§ Your goal
Transcribe the listing exactly as written. Leave the images out.

§ Given data
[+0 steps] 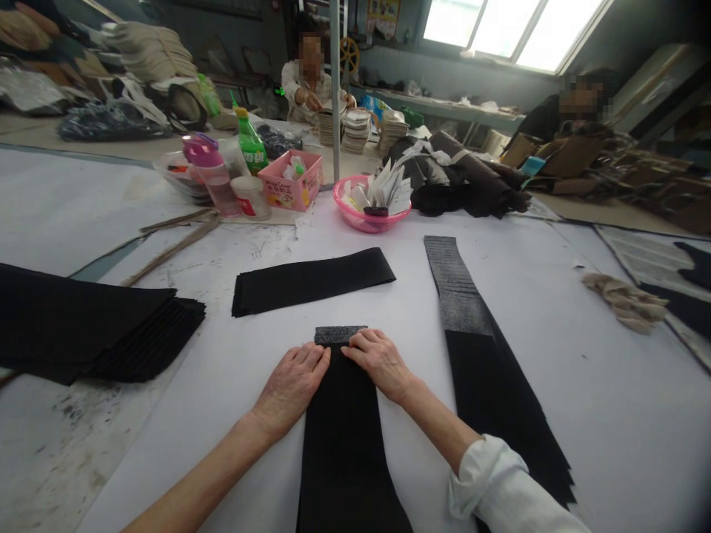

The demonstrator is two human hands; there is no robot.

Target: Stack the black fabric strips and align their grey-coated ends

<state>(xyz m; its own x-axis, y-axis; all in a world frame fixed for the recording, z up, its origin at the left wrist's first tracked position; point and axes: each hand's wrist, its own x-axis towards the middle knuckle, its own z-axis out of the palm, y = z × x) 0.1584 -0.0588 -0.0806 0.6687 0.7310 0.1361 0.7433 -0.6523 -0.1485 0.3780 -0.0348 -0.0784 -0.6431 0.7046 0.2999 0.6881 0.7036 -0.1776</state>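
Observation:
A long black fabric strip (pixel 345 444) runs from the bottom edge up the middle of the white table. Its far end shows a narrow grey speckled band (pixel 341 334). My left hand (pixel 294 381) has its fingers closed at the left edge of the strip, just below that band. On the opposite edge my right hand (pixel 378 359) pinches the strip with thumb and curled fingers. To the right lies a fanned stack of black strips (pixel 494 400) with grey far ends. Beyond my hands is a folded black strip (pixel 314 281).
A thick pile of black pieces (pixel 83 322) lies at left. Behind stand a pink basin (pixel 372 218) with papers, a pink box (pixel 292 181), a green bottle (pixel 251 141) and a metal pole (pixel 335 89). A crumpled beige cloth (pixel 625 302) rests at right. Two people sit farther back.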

§ Your solution
[+0 steps] 

The demonstrator is two human hands; there is no robot.

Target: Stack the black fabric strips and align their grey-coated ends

<state>(xyz m; its own x-axis, y-axis; all in a world frame fixed for the recording, z up, its origin at the left wrist's first tracked position; point and axes: each hand's wrist, its own x-axis towards the middle knuckle, its own z-axis out of the palm, y = z × x) 0.1584 -0.0588 -0.0806 0.6687 0.7310 0.1361 0.7433 -0.6523 -0.1485 0.3780 -0.0348 -0.0784 -0.6431 0.7046 0.2999 0.6881 0.7036 -0.1776</state>
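Observation:
A long black fabric strip (pixel 345 444) runs from the bottom edge up the middle of the white table. Its far end shows a narrow grey speckled band (pixel 341 334). My left hand (pixel 294 381) has its fingers closed at the left edge of the strip, just below that band. On the opposite edge my right hand (pixel 378 359) pinches the strip with thumb and curled fingers. To the right lies a fanned stack of black strips (pixel 494 400) with grey far ends. Beyond my hands is a folded black strip (pixel 314 281).
A thick pile of black pieces (pixel 83 322) lies at left. Behind stand a pink basin (pixel 372 218) with papers, a pink box (pixel 292 181), a green bottle (pixel 251 141) and a metal pole (pixel 335 89). A crumpled beige cloth (pixel 625 302) rests at right. Two people sit farther back.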

The answer requires no further additions.